Нам лишь остается добавить: а с чьей подачи, кто разбудил в людях самое сорное и жуткое, дал этому сорному и жуткому простор?

Все имена на слуху, и сочинять, ломать голову не надо. Однако народ гнет и по сию пору. Нет силушки распрямиться, но дай Бог, чтобы в конце концов скопилась, да поднялся, встал бы в полный рост, навсегда стоптал с себя позорящие одежды, в поколения передал бы отвращение и проклятие им, одеждам зла, и каждому, кто на горе и шкурничестве возьмется искать пропитание и покой.

Вся эта огромная толпа палачей (о них сердобольный народ говорит с вызывающей дрожь заботливостью и спокойствием: «А что им делать, они народ подневольный») стоит по вине вровень с казненными в Нюрнберге как самыми настоящими отбросами человечества. Только советские «отбросы» не были изолированы от общества, а служили как почетный и крайне нужный элемент государственного механизма; под наказание угодили ничтожные десятки убийц, да и их пустячные сроки не в счет; это даже не сроки, а способ укрывательства от общества. Намеренно пишу «общества», а не «народу» — не было у народа священного гнева против своих убийц; у той части, что сохранила себе жизнь в потрясения первых тридцати лет советской власти, запеклась в груди одна благодарность: «ОН цены снижал», «при НЕМ порядок был»… Казненными оказались лишь самые первые из чекистов, что угрожали новым секретарям владеть высшей властью. Прочие, то есть все, получали генеральские пенсии за невиданные злодеяния и перекос сознания народа и скоротали век в довольстве и покое. В России за отбросы считают Алексея Лосева, Варлаама Шаламова, Анатолия Марченко…

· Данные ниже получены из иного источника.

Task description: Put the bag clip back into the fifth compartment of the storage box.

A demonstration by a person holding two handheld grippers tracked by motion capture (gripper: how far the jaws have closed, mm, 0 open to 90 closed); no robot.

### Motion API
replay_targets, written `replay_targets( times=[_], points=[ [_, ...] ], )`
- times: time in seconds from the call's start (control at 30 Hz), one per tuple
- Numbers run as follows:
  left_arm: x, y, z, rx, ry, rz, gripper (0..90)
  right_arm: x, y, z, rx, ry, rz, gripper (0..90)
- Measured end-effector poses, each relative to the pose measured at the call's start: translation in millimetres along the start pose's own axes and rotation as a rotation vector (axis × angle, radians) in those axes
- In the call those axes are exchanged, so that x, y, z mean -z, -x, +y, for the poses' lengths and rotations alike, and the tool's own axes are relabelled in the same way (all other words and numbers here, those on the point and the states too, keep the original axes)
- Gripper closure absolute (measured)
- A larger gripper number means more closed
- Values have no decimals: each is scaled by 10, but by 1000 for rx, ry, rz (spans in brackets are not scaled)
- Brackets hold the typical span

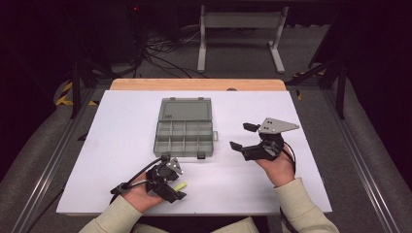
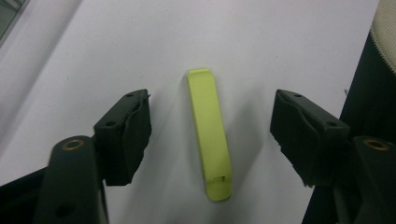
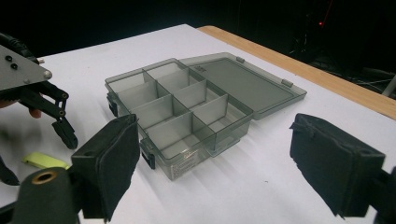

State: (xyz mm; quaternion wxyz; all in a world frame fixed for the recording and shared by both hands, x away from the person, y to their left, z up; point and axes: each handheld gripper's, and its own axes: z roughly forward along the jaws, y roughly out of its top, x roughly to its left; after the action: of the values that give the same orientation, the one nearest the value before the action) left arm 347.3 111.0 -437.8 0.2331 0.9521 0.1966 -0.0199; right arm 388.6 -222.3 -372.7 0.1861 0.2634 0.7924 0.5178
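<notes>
The yellow-green clip (image 2: pixel 209 135) lies flat on the white worktop (image 1: pixel 121 145), near the person's edge and on the left, well apart from the organiser box (image 1: pixel 184 133). In the left gripper view it is a narrow, slightly curved strip, and its long axis runs between the two black jaws, roughly parallel to their faces. This alignment appears deliberate: closing across the narrow width gives the pads two long flat sides to bear on.

The left gripper (image 1: pixel 171 187) straddles the clip from above. Its jaws stand apart, with bare worktop visible on each side of the clip, so neither pad presses on it. The clip is bracketed, not yet held.

The organiser box sits at the centre of the worktop. Its lid (image 3: pixel 243 84) is folded fully back and lies flat behind the tray, so all the divided compartments (image 3: pixel 177 100) are open from above. The compartments look empty. This arrangement suits a drop-in placement with no further handling of the lid.

The right gripper (image 1: pixel 245 136) hovers to the right of the box with its jaws wide apart and nothing between them. It points toward the box, probably on standby to steady it or receive the clip.
</notes>
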Motion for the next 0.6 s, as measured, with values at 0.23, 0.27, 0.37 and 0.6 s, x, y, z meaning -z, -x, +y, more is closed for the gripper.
replay_targets(
  times=[0.23,0.27,0.37,0.6],
  points=[
    [33,23,0,-7,2,32,464,-7,2,-7,-3,-2,6,164],
    [33,23,0,-7,2,32,493,-7,2,-7,-3,-2,6,164],
    [22,36,1,-9,-6,35,553,-5,-3,-2,-1,0,9,164],
    [29,51,5,-15,-15,63,770,-5,-4,-3,3,-1,10,164]
  ],
)
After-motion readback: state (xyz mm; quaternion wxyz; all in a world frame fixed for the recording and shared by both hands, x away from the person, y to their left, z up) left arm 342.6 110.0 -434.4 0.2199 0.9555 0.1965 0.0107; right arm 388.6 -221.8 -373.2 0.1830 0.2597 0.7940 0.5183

Вот передо мной заметка из «Аргументов и фактов» за июль 1991 г., № 25 (558). Прочел — и потянулся за ножницами: такую стоит вырезать и сохранить, такие метки человеческого сознания грешно опускать в бездну забвения. Пусть лежит и напоминает, что извлекли люди из истории предательства и убиения Христа. Глаза не верят, да буквы сами складывают слово за словом.

«Правительственный вестник», № 25

«Л. М. Каганович, бывший нарком, сподвижник Сталина, как-то посетовал, что существует на пенсию 120 рублей. Прочитав эту заметку, совет трудового коллектива Кыргызского камвольносуконного комбината постановил: ежемесячно из фонда социального развития перечислять ветерану партии 300 рублей. Но Лазарь Моисеевич в ответном послании, поблагодарив камвольщиков, отказался от материальной помощи, заметив, что ни в чем не нуждается. Однако забота камвольщиков о старце взяла верх: директор комбината подписал приказ об отправке первого трехсотрублевого перевода в Москву…»

Ну что тут добавить? Много пару по давно известным фактам. Однако попробуем восстановить памятью, что и к чему здесь.

Это ведь заботливый перевод тому человеку, который со Сталиным крушил черепа миллионам людей. Это Сталин и Каганович вкупе с десятком соратников создали систему истребления интеллигенции, крестьянства и той же самой партии вместе с рабочим классом. Всех опоили кровью.

Это его, Кагановича, стараниями (разумеется, и всего сталинского окружения) взросли все эти сверхлубянки и сверхпалачи берии, Судоплатовы, кобуловы, Меркуловы, эйтингоны, абакумовы, деканозовы, гоглидзе, Игнатовы, рюмины, филимоновы, майрановские, Серовы, ежовы, ягоды и прочая и прочая… а Россию перекопали рвы-могилы. Не дрогнули трудовые руки камвольщиков при голосовании (а сколько по стране обездоленных из-за кнутового строительства новой жизни и окалеченных после лагерей, травли без куска хлеба и угла!), по копеечке собирают всем комбинатом деньги: не нуждайся, Лазарь Моисеевич, Родина помнит твои дела.